Simple batch script examples¶

Objectives

See and try out different types of simple batch script examples.
- Serial
- MPI
- GPU
Try using constraints: how to allocate specific CPUs.
Try using constraints: how to allocate specific GPUs.

For consistency, I have given all the example batch scripts the suffix .sh even though it is not required. Another commonly used suffix is .batch, but any or none will work.

You need to compile any programs mentioned in a batch script in order to run the examples, except for compile-run.sh and the CUDA examples, which includes compilation.

Important

The course project has the following project ID: hpc2n2025-014
In order to use it in a batch job, add this to the batch script: #SBATCH -A hpc2n2025-014
We have a storage project linked to the compute project: kebnekaise-intro.
- You find it in /proj/nobackup/kebnekaise-intro.
- Remember to create your own directory under it.

Hint

Try to change the C programs, add different programs, and in general play around with the examples!

Note

For these test examples I would suggest using the foss compiler toolchain, version 2022b, unless otherwise specified, as it is available on both the Intel and AMD nodes. If you decide to use a different one, you will have to make changes to some of the batch scripts.
To submit a job script, do sbatch JOBSCRIPT
In most of the examples, I name the executable when I compile. The flag -o tells the compiler you want to name the executable. If you don’t include that and a name, you will get an executable named a.out. Of course, you do not have to name the executable as I do. It is just an example. In general, I have named all the executables the same as the program (without the suffix). If you change the name, remember to make the change in the submit script as well.

Serial batch job¶

To compile a serial program, like hello.c with gcc do:

gcc hello.c -o hello

Sample batch script (hello.sh)

#!/bin/bash
# Project id - change to your own after the course!
#SBATCH -A hpc2n2025-014
# Asking for 1 core
#SBATCH -n 1
# Asking for a walltime of 1 min
#SBATCH --time=00:01:00

# Purge modules before loading new ones in a script.
ml purge  > /dev/null 2>&1
ml foss/2022b

./hello

Exercise: serial job

Submit the job with sbatch.
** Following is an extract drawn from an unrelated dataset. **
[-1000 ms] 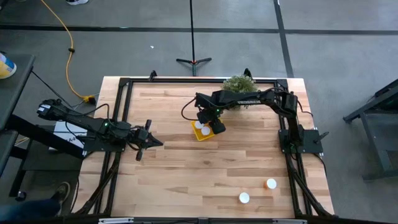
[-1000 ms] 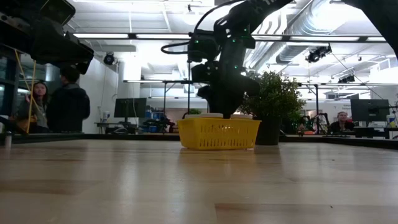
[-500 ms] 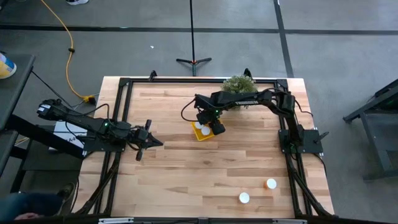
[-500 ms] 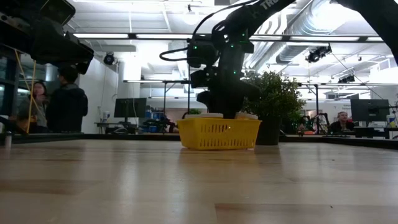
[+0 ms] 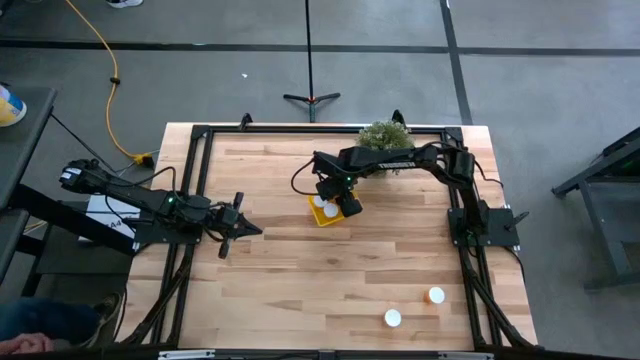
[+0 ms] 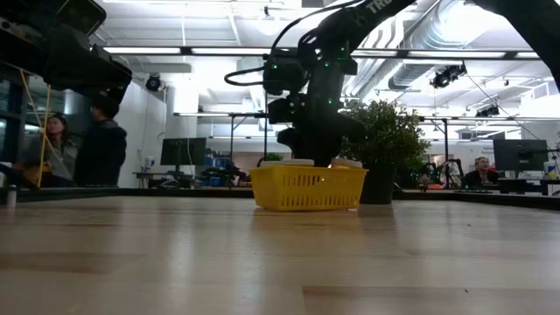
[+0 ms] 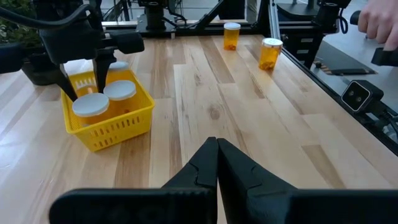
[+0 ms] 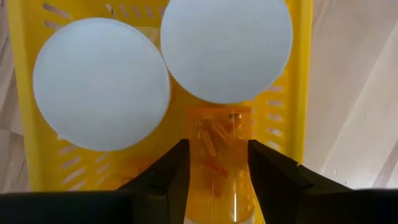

Check on it with squeue --me. Take a look at the output (slurm-JOBID.out) with nano or your favourite editor.

MPI batch job¶

To compile an MPI program, like mpi_hello.c (and create an executable named mpi_hello) with gcc, do:

mpicc mpi_hello.c -o mpi_hello

Sample batch script (mpi_hello.sh)

#!/bin/bash
# Remember to change this to your own Project ID after the course! 
#SBATCH -A hpc2n2025-014
# Number of tasks - default is 1 core per task 
#SBATCH -n 14
#SBATCH --time=00:05:00

# It is always a good idea to do ml purge before loading other modules 
ml purge > /dev/null 2>&1

ml add foss/2022b

# Use srun since this is an MPI program 
srun ./mpi_hello

Exercise: MPI job

Submit the job with sbatch. Check on it with squeue --me. Take a look at the output (slurm-JOBID.out) with nano or your favourite editor. Try running it more than once to see that the order of the tasks are random.

OpenMP batch job¶

To compile an OpenMP program, like omp_hello.c (and create an executable named omp_hello) with gcc, do:

gcc -fopenmp omp_hello.c -o omp_hello

Sample batch script (omp_hello.sh)

#!/bin/bash
#SBATCH -A hpc2n2025-014 
# Number of cores per task 
#SBATCH -c 28
#SBATCH --time=00:05:00

# It is always a good idea to do ml purge before loading other modules 
ml purge > /dev/null 2>&1

ml add foss/2022b

# Set OMP_NUM_THREADS to the same value as -c with a fallback in case it isn't set.
# SLURM_CPUS_PER_TASK is set to the value of -c, but only if -c is explicitly set
if [ -n "$SLURM_CPUS_PER_TASK" ]; then
  omp_threads=$SLURM_CPUS_PER_TASK
else
  omp_threads=1
fi
export OMP_NUM_THREADS=$omp_threads

./omp_hello

Exercise: OpenMP job

Set OMP_NUM_THREADS to some value between 1 and 28 (export OMP_NUM_THREADS=value). Submit the job with sbatch. Take a look at the output (slurm-JOBID.out) with nano or your favourite editor. Change the value of OMP_NUM_THREADS). Submit it again and check on the output to see the change.

NOTE

The reason we are setting OMP_NUM_THREADS to at most 28 is that we in the batch script said we were asking for that number of cores. 28 is the number of cores on the Intel Skylake nodes, which has the fewest number of cores. You can see the list of nodes here: https://docs.hpc2n.umu.se/documentation/batchsystem/resources/#nodes.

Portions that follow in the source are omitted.